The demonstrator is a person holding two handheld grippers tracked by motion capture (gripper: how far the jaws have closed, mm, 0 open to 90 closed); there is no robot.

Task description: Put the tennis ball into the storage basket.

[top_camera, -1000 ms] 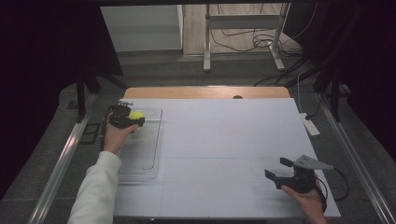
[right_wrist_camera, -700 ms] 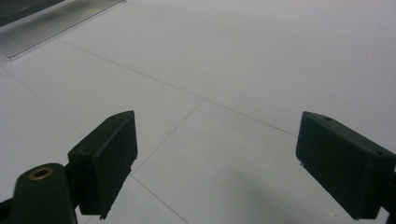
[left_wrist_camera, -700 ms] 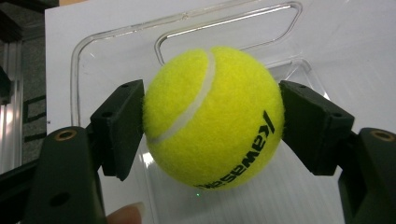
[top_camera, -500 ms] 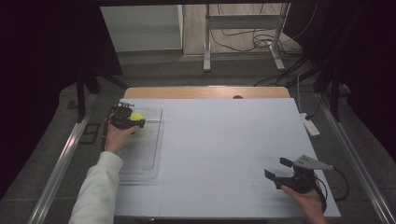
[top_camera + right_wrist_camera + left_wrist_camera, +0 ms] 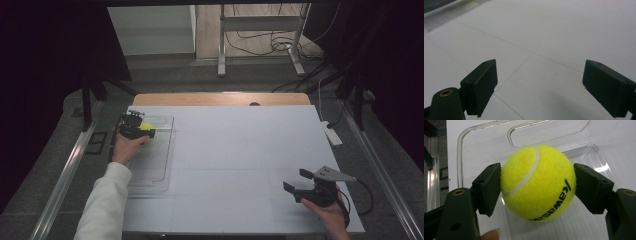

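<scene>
High camera over the table (image 5: 240, 150); two close claw-mounted cameras.

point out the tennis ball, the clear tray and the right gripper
tennis ball (image 5: 537, 182): left gripper view, middle of its yellow felt
clear tray (image 5: 159, 172): high view, bare floor near its front edge
right gripper (image 5: 298, 180): high view, midway between its fingertips
</scene>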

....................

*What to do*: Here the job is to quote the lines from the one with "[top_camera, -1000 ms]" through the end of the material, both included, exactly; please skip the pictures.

*Task solution*:
[top_camera, -1000 ms] 
[right_wrist_camera, -700 ms] 
[left_wrist_camera, -700 ms] 
[top_camera, -500 ms] 
[top_camera + right_wrist_camera + left_wrist_camera, +0 ms] 

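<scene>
High camera over the table (image 5: 240, 150); two close claw-mounted cameras.

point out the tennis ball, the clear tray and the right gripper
tennis ball (image 5: 537, 182): left gripper view, middle of its yellow felt
clear tray (image 5: 159, 172): high view, bare floor near its front edge
right gripper (image 5: 298, 180): high view, midway between its fingertips
</scene>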

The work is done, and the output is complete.